Несмотря на это, пятнадцатого марта, в соответствии с постановлением, топить прекратили. Служащие в учреждениях сидели в пальто, писали в перчатках с обрезанными пальцами, а лысые не снимали шляп.
Сирмаи довольно скоро втянулся в ритм привычной для него деловой жизни. Каждый день утром, ровно в девять, под бой часов, он, в своем зимнем пальто с меховым воротником, быстро поднимался по широкой лестнице, не обращая внимания на выстроившихся в ряд и приветствовавших его сослуживцев. Он вдыхал в себя по-домашнему знакомый воздух, насыщенный пылью, пропитанный запахом еще не просохших полов, человеческих тел и овчин. Для него это стало таким же привычным, как утром стаканчик виноградной палинки, после которого человек крякнет, потянется и весь будто оживет.
Все больше и больше посетителей из общей комнаты секретариата сворачивало к его двери. Среди них были не только хорошо одетые господа, но и обладатели овчинных тулупов. Сирмаи старался, чтобы каждый, кто обращался к нему с просьбой, тут же, из его рук, получал и решение. С другой стороны, он воздерживался от самостоятельных действий, обсуждал все с Андришкой и в зависимости от его мнения делал вывод. Он заранее решил, что в первый месяц ограничится лишь позицией наблюдателя, и строго придерживался этого. Он затребовал много старых дел и постепенно втянулся в общественную жизнь города, посещал подряд все собрания и конференции различных партий, побывал даже на собрании Демократического союза венгерских женщин. Он прочитывал все газеты, ездил на предприятия.

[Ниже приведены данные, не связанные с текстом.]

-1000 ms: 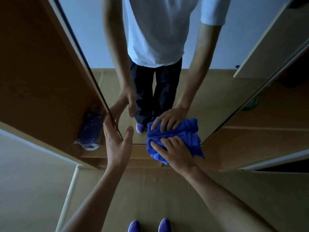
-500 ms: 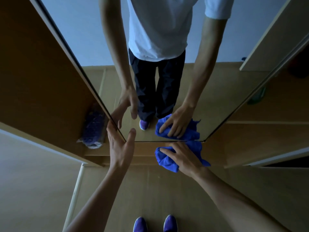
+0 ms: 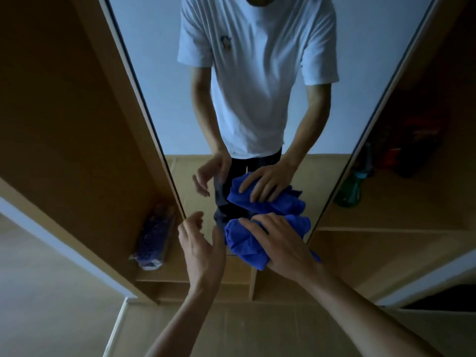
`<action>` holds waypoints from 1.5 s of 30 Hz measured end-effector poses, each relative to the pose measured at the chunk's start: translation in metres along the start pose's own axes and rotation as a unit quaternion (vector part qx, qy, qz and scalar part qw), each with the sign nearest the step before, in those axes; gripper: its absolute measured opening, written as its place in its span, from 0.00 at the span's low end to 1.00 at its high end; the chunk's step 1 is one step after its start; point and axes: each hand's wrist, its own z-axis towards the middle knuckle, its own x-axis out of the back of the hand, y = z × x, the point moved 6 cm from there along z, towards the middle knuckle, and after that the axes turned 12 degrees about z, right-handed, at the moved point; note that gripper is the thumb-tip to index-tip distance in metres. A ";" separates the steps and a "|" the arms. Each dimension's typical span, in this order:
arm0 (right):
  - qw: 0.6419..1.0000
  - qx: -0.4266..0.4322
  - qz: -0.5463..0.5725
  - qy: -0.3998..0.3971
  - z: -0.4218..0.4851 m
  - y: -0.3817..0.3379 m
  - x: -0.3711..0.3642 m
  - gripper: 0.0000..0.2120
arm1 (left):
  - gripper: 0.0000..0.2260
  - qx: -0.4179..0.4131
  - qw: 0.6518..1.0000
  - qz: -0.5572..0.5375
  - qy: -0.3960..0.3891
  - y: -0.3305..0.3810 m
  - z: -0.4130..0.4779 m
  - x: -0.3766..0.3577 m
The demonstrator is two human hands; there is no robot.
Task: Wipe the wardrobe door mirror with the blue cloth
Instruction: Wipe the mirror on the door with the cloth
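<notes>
Right fingers (image 3: 253,224): are lying spread and nearly straight across the bunched blue cloth (image 3: 242,243), pressing it against the glass rather than curling round it; the thumb is hiding from view.
Right hand (image 3: 283,246): is reaching in from below the mirror (image 3: 159,81) and sitting over the right half of the mirror's bottom edge.
Blue cloth: is crumpling between the palm and the mirror, low on the glass, with 1 fold hanging past the mirror's bottom edge under the wrist.
Left fingers (image 3: 197,221): are hanging loosely curved and apart, holding nothing, with the thumb standing away from them.
Left hand (image 3: 202,249): is hovering palm-inward near the mirror's lower left corner, just beside the mirror's dark left edge; whether the fingertips are touching that edge cannot be told.
Mirror: is standing tall and narrow on the wardrobe door, reflecting the 2 hands, the cloth, a white T-shirt (image 3: 257,73) and a pale wall.
Purple packet (image 3: 154,240): is lying on a wardrobe shelf to the left of the mirror, near the mirror's lower left corner; its contents are too dim to make out.
Green bottle (image 3: 351,191): is standing upright on a shelf just to the right of the mirror's right edge.
Wooden floor (image 3: 257,331): is stretching out below the mirror, under both forearms.
</notes>
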 end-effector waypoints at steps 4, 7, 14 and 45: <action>0.997 -0.010 0.006 0.071 0.013 -0.015 0.055 0.28 | 0.10 -0.150 0.985 -0.017 -0.080 0.055 -0.006 0.007; 0.993 -0.020 -0.013 0.119 0.021 -0.023 0.097 0.27 | 0.20 -0.230 0.967 -0.026 -0.108 0.097 -0.002 0.020; 0.982 0.007 -0.106 0.156 0.041 -0.057 0.196 0.29 | 0.44 -0.347 0.927 -0.021 -0.139 0.168 0.023 0.044; 0.838 0.097 -0.394 0.365 0.103 -0.128 0.503 0.31 | 0.23 -0.547 0.808 0.043 0.214 0.472 0.069 0.212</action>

С Андришкой он установил сугубо официальные отношения, старался держаться от него подальше, избегал трений. Это устраивало и Андришку, который считал такие отношения наиболее правильными и, чтобы не изменять их, не признавался даже в том, что уважает в своем заместителе (превращение Сирмаи в заместителя бургомистра произошло без особого труда) его богатый опыт, замечательную память, глубокие юридические знания и навыки администратора. Со своей стороны и Сирмаи, сохраняя на лице маску безразличия, в душе вынужден был согласиться, что бывший механик с кирпичного завода разумный, способный, энергичный и безусловно честный человек. И если бы не коренные противоречия, которые разделяли их, хотя, правда, пока еще и не прорывались наружу, Андришко был бы даже симпатичен Сирмаи.
Часто случалось, особенно в первые дни, что кое-кто из служащих городской управы, выражая свою радость по поводу возвращения Сирмаи на родину, старался прямо или косвенно очернить и унизить в его глазах бургомистра. Большинство делало это от души, некоторые же лишь для того, чтобы доказать Сирмаи свое усердие или отвести от себя подозрения, тем более что перед выборами в сорок пятом они слишком уж «красным» представляли себе будущее демократии и поэтому несколько настойчивее, чем следовало бы, рассказывали эпизоды из жизни своего «дяди», служившего в 1919 году в Красной Армии. А были и такие, кто пытался затевать подобные разговоры просто для того, чтобы очередной сплетней накалить атмосферу в управе.
Сирмаи, как правило, пропускал эти разговоры мимо ушей, а кое-кого даже ставил на место. Он осторожно выбирал себе сторонников – тех, на кого мог бы положиться, однако даже им не открывал своего истинного лица.
Месяц тактики выжидания подходил к концу, когда Сирмаи пригласил на беседу узкий круг своих друзей, причем каждому из них было сказано: «Будешь только ты, и никому не говори об этом!